Homicides by Gender
We Americans sure do like women who kill. That is, we like to watch them and read about them.
It’s not just a recent phenomenon. A century before Casey Anthony and Jodi Arias delivered ratings for HLN, the story of Belle Gunness, a Norwegian-American who killed her suitors, husbands, and even her own offspring, sold fanciful paperbacks for enterprising publishers.
Genuine evil. Forensic Files has brought us many a memorable modern-day murderess, including Stacey Castor (“Freeze Framed”), who poisoned her husband and then tried to blame the crime on her daughter. And Sharon Zachary (“Prints Among Thieves”), who beat to death the old man she was paid to take care of; she was in his will and couldn’t wait. Sixteen-year-old Idaho resident Sarah Johnson (“Disrobed”), who shot her parents to silence their objections over her relationship with an older boy, was another memorable one.
And Dante Sutorius (the subject of a recent blog post), the newlywed who seemed charming until she got greedy and executed her husband for life insurance money, made a colorful subject for “A Second Shot at Love.”
Not that the media coverage these types of crimes receive has ever fooled viewers into thinking that women are going berserk out there, mowing down anyone standing in the way of their ambitions. Most homicides are committed by men. But I got curious about exactly how the numbers break down by gender.
Below, the results of a little research.
Relative trouble. Only 20 percent of people who killed family members were female, according to the most recent (2005) numbers from the U.S. Bureau of Justice Statistics.
Narrowing it down to spouse murderers, women committed just 17 percent of those crimes. Of those Americans who killed a boyfriend or girlfriend, women were slightly more heavily represented, at 25 percent. Most spouse murderers — of either gender — were over 35 years of age. (Maybe it takes a while to build up homicidal fury.)
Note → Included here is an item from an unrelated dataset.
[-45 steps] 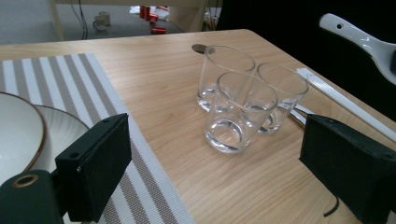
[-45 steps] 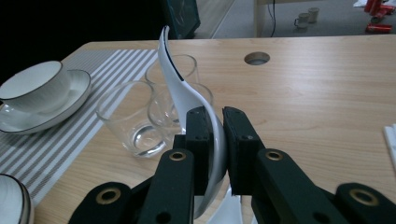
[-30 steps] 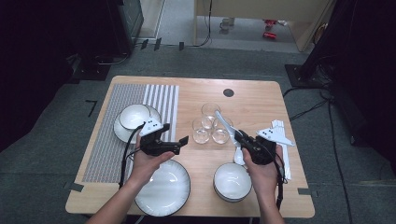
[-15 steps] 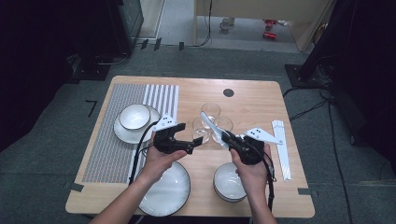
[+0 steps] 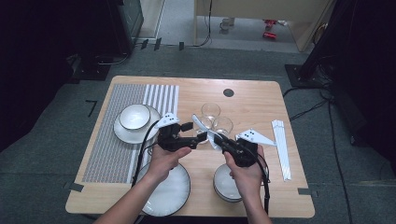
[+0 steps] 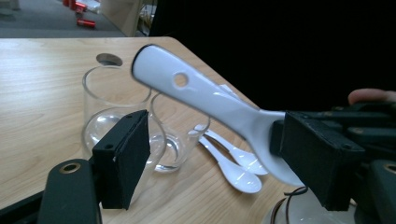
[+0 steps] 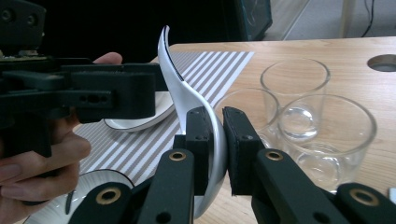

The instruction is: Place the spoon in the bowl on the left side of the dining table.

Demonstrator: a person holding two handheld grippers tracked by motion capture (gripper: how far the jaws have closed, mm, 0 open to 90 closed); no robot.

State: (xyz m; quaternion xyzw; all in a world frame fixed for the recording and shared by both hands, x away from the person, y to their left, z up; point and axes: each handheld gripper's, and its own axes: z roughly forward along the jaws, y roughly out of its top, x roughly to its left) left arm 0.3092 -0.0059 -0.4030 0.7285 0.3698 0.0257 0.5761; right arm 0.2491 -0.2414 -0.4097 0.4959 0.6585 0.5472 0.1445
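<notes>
My right claw (image 7: 215, 140) grips the white spoon (image 7: 187, 93); my left claw (image 6: 210, 154), wide, has just been closing around its handle. A mistimed handover could drop it onto the glasses (image 5: 212, 119).

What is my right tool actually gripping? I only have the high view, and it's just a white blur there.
Observer: In the right gripper view, the right tool is shut on the bowl of a white spoon, with the handle pointing up.
Operator: Has the left tool got the handle?
Observer: Not yet. In the left gripper view, the left tool has just been closing with the handle between its pads. The pad at the left of that view is still apart from it.
Operator: Anything behind the handle?
Observer: Two more spoons lie on the table beside the glasses.
</notes>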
Men committed 90 percent of murders overall — that is, any homicides, regardless of whether the victim was a stranger, acquaintance, friend, love interest, or spouse.
Getting quantitative. Recent statistics on male vs. female convictions for spouse homicide were hard to come by, but a 1995 BJS study of cases in the 75 most heavily populated U.S. counties reported that women were five times more likely to beat murder raps. Juries acquitted 31 percent of wives, but only 6 percent of husbands.